— Четверть? — удивился кавалер.
— Четверть, четверть, — говорил Коэн, — мы очень, очень долго их недооценивали, два года уже идёт с ними война, уже сколько рыцарей и воинов сложили головы в ней бесславно. Ральф фон Бледен из Нойнсбурга и Готфрид Фредериксон, Иоганн и Хельмут Рубберхёрты из Ланна и многие, многие другие.
«Неубедительно. Почему вам нужен я? Неужели потому, что я дважды победил горцев?»
— Жаль, что эти славные воины полегли бесславно в войне с мужиками, но я думаю, что помимо меня у вас много хороших командиров на памяти, а у меня своя война.
— Хороших много, много, — опять соглашался купец, — но всё дело в том, что нам нужен такой как вы.
«Какой такой?»
Волков молчит, ожидая пояснения.
— Ангел мой, — говорит гость, обращаясь к Бригитт. — Будьте любезны, ещё мне горячего вина с мёдом и корицей.
— Сейчас, — говорит Бригитт и уходит быстро на кухню.
«Ах, дрянь такая, стояла за креслом и слушала мужские разговоры?»
И пока её нет, старик продолжает:
— Дело в том, что нам нужен рыцарь Божий, такой как вы, что всякое уже повидал, и ведьм, и мертвецов живых.
«Ах, вот оно, что. Вот кто вам нужен?»
— Дело в том, что командиры этого взбесившегося мужичья, это… Они люди не совсем простые, — говорит Наум Коэн значительно тише. — Один из них — рыцарь Эйнц фон Эрлихенген. Он лыс и у него рыжая борода.
«Уж большие редкости среди рыцарей и воинов лысина и рыжая борода».
— А ещё у него чёрная рука.
— Чёрная рука? — переспросил кавалер.
— Да, черная рука из калёного железа, что двигается и шевелится не хуже всякой живой.
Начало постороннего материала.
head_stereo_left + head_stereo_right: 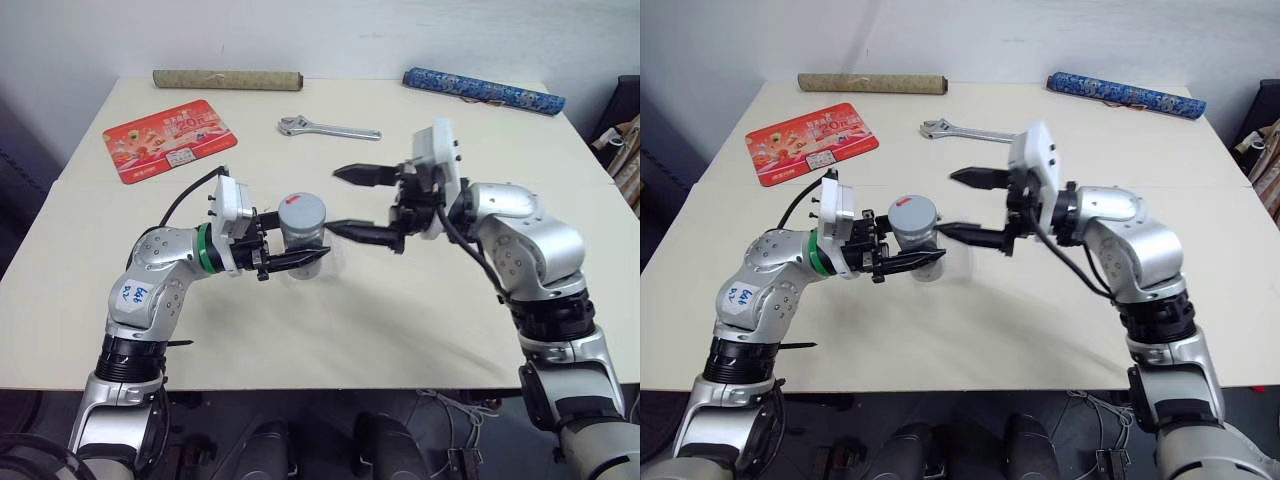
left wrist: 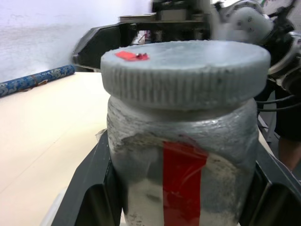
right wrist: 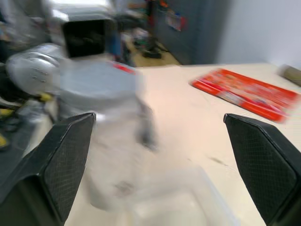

— Никак за колдуна его держите?
— Держим, друг мой, держим, а как нам его не держать за колдуна, если он за два года одиннадцать отрядов со славными командирами, посланных на него, разгромил, как не держать его за колдуна, если он и Боголюбивых рыцарей бьёт и знаменитых полководцев-еретиков тоже бьёт. Иные уже и не хотят на него идти, так и говорят, что тут дело нечисто.